WORK REQUIRED -
Leave the pictures out. Return all other data exactly.

[Opening SOURCE MATERIAL section]

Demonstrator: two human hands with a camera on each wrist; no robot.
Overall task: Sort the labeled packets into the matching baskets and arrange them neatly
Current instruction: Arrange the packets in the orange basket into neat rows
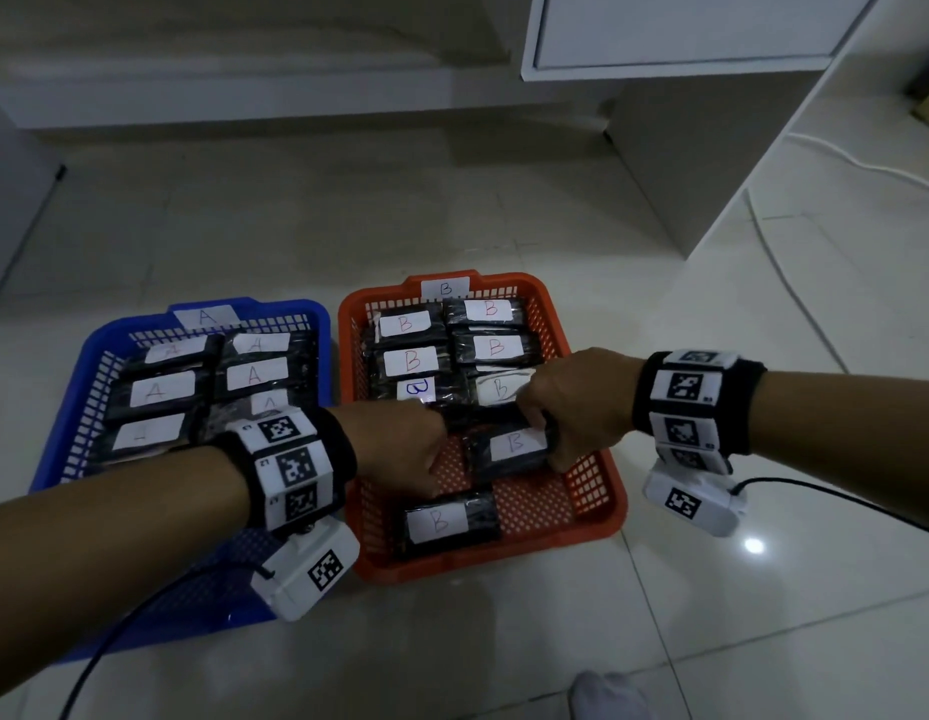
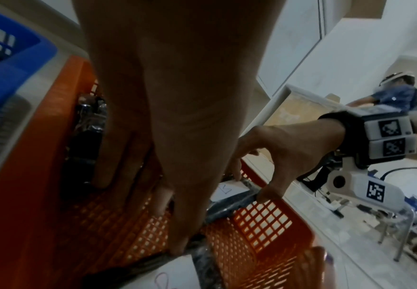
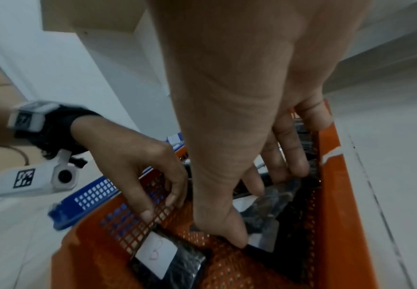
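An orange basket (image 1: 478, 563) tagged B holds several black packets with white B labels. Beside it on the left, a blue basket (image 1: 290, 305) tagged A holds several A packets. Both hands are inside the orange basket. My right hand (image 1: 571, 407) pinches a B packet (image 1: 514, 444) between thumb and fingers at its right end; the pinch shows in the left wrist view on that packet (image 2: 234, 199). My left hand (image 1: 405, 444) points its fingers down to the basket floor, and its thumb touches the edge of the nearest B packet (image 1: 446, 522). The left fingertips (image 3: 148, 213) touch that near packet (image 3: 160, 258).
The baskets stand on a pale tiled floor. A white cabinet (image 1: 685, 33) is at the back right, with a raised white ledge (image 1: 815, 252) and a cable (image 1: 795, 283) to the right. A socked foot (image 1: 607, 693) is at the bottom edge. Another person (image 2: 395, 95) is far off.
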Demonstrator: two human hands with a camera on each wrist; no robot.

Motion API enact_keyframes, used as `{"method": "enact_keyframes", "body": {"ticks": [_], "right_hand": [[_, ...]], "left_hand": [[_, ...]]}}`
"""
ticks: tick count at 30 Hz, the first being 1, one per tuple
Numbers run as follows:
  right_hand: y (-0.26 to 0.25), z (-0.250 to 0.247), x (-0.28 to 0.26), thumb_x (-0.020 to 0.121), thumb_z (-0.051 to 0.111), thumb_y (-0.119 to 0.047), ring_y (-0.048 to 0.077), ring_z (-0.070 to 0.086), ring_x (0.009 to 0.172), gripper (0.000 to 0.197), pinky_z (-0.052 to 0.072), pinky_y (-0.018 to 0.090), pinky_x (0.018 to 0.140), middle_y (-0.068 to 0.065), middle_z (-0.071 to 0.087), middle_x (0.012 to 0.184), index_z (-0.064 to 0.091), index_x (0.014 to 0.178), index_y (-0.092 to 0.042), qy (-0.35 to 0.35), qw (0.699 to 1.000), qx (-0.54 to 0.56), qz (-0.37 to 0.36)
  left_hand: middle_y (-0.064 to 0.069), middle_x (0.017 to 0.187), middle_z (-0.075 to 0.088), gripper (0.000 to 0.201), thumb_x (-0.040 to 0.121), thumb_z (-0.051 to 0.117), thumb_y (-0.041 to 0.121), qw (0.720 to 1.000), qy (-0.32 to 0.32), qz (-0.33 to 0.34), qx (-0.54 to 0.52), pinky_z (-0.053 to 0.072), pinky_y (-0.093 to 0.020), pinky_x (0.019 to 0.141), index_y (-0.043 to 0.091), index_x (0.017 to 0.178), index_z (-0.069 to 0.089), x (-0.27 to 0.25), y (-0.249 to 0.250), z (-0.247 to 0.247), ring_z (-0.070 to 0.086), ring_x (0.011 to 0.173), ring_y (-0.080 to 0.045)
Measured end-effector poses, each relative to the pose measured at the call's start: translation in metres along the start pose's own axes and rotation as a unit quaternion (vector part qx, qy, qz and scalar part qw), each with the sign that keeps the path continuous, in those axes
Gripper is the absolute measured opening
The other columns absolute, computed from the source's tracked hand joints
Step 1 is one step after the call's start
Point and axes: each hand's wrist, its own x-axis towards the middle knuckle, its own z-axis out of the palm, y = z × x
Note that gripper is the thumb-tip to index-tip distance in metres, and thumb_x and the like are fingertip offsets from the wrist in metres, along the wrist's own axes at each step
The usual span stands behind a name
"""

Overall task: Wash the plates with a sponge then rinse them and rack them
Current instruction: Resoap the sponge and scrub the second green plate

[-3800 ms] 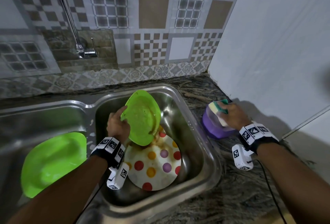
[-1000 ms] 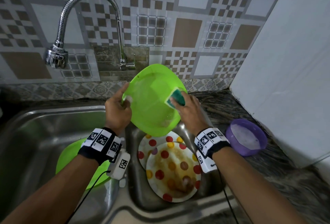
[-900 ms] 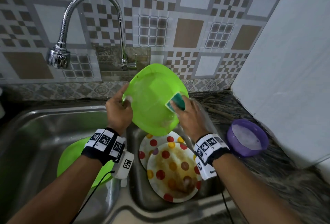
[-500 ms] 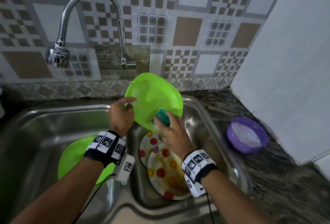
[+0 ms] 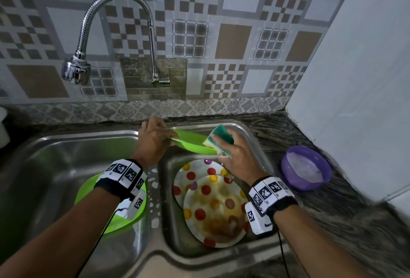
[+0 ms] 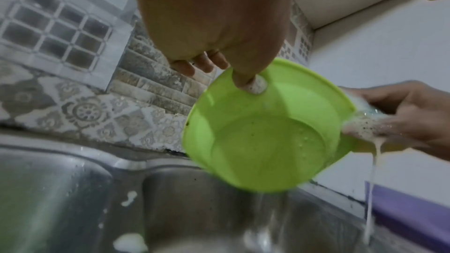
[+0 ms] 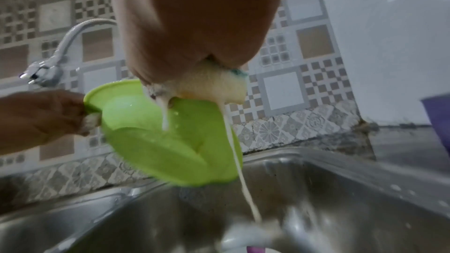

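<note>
The double steel sink (image 5: 66, 155) is seen filling the lower half of the head view, with the tap (image 5: 76, 71) hanging at ten o'clock; no water is seen running from it. In the right basin two polka-dot plates (image 5: 213, 209) are stacked at six o'clock, the upper one smeared brown and not yet scrubbed; in the left basin a second green plate (image 5: 115, 222) is lying at eight o'clock, partly hidden under the left forearm. On the desk (image 5: 332, 222) at three o'clock a purple bowl (image 5: 306, 167) of soapy liquid is standing.

The green plate (image 5: 193, 142) in hand was held upright and face-on half a second ago; it has since been tipped almost flat over the right basin, well above the stack. Its rim is pinched by the left hand (image 5: 153, 142), thumb on the underside, as shown in the left wrist view. The sponge (image 5: 219, 138) is gripped and squeezed by the right hand (image 5: 235, 155) against the plate's far edge; milky suds (image 7: 233, 151) are seen streaming into the basin.

It is judged that the face has been soaped and the rim or back is now being worked; rinsing and racking remain to be done, and no rack is in view.
</note>
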Motion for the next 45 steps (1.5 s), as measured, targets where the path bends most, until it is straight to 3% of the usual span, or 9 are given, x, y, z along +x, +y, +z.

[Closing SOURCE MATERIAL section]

YOUR RESPONSE -
Demonstrator: two human hands with a camera on each wrist; no robot.
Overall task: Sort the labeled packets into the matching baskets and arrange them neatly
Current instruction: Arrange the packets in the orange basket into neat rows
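An orange basket (image 1: 478, 563) tagged B holds several black packets with white B labels. Beside it on the left, a blue basket (image 1: 290, 305) tagged A holds several A packets. Both hands are inside the orange basket. My right hand (image 1: 571, 407) pinches a B packet (image 1: 514, 444) between thumb and fingers at its right end; the pinch shows in the left wrist view on that packet (image 2: 234, 199). My left hand (image 1: 405, 444) points its fingers down to the basket floor, and its thumb touches the edge of the nearest B packet (image 1: 446, 522). The left fingertips (image 3: 148, 213) touch that near packet (image 3: 160, 258).
The baskets stand on a pale tiled floor. A white cabinet (image 1: 685, 33) is at the back right, with a raised white ledge (image 1: 815, 252) and a cable (image 1: 795, 283) to the right. A socked foot (image 1: 607, 693) is at the bottom edge. Another person (image 2: 395, 95) is far off.
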Demonstrator: two human hands with a camera on each wrist; no robot.

Motion API enact_keyframes, used as `{"method": "enact_keyframes", "body": {"ticks": [_], "right_hand": [[_, ...]], "left_hand": [[_, ...]]}}`
"""
ticks: tick count at 30 Hz, the first being 1, one per tuple
Numbers run as follows:
  right_hand: y (-0.26 to 0.25), z (-0.250 to 0.247), x (-0.28 to 0.26), thumb_x (-0.020 to 0.121), thumb_z (-0.051 to 0.111), thumb_y (-0.119 to 0.047), ring_y (-0.048 to 0.077), ring_z (-0.070 to 0.086), ring_x (0.009 to 0.172), gripper (0.000 to 0.197), pinky_z (-0.052 to 0.072), pinky_y (-0.018 to 0.090), pinky_x (0.018 to 0.140), middle_y (-0.068 to 0.065), middle_z (-0.071 to 0.087), middle_x (0.012 to 0.184), index_z (-0.064 to 0.091), index_x (0.014 to 0.178), index_y (-0.092 to 0.042), qy (-0.35 to 0.35), qw (0.699 to 1.000), qx (-0.54 to 0.56), qz (-0.37 to 0.36)
  left_hand: middle_y (-0.064 to 0.069), middle_x (0.017 to 0.187), middle_z (-0.075 to 0.088), gripper (0.000 to 0.201), thumb_x (-0.040 to 0.121), thumb_z (-0.051 to 0.117), thumb_y (-0.041 to 0.121), qw (0.720 to 1.000), qy (-0.32 to 0.32), qz (-0.33 to 0.34), qx (-0.54 to 0.52), pinky_z (-0.053 to 0.072), pinky_y (-0.093 to 0.020), pinky_x (0.019 to 0.141), index_y (-0.043 to 0.091), index_x (0.017 to 0.178), index_z (-0.069 to 0.089), x (-0.27 to 0.25), y (-0.249 to 0.250), z (-0.247 to 0.247), ring_z (-0.070 to 0.086), ring_x (0.011 to 0.173), ring_y (-0.080 to 0.045)
Measured end-effector poses, each relative to the pose measured at the call's start: translation in metres along the start pose's own axes and rotation as a unit quaternion (vector part qx, qy, qz and scalar part qw), each with the sign that keeps the path continuous, in those axes
Gripper is the absolute measured opening
The other columns absolute, computed from the source's tracked hand joints
Step 1 is one step after the call's start
Point and axes: each hand's wrist, its own x-axis towards the middle knuckle, its own z-axis out of the palm, y = z × x
Note that gripper is the thumb-tip to index-tip distance in metres, and thumb_x and the like are fingertip offsets from the wrist in metres, along the wrist's own axes at each step
The usual span stands behind a name
"""

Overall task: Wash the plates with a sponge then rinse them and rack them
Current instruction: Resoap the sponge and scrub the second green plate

[-3800 ms] 
[-1000 ms] 
[-900 ms] 
[-500 ms] 
[+0 ms] 
[+0 ms] 
[+0 ms] 

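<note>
The double steel sink (image 5: 66, 155) is seen filling the lower half of the head view, with the tap (image 5: 76, 71) hanging at ten o'clock; no water is seen running from it. In the right basin two polka-dot plates (image 5: 213, 209) are stacked at six o'clock, the upper one smeared brown and not yet scrubbed; in the left basin a second green plate (image 5: 115, 222) is lying at eight o'clock, partly hidden under the left forearm. On the desk (image 5: 332, 222) at three o'clock a purple bowl (image 5: 306, 167) of soapy liquid is standing.

The green plate (image 5: 193, 142) in hand was held upright and face-on half a second ago; it has since been tipped almost flat over the right basin, well above the stack. Its rim is pinched by the left hand (image 5: 153, 142), thumb on the underside, as shown in the left wrist view. The sponge (image 5: 219, 138) is gripped and squeezed by the right hand (image 5: 235, 155) against the plate's far edge; milky suds (image 7: 233, 151) are seen streaming into the basin.

It is judged that the face has been soaped and the rim or back is now being worked; rinsing and racking remain to be done, and no rack is in view.
</note>
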Motion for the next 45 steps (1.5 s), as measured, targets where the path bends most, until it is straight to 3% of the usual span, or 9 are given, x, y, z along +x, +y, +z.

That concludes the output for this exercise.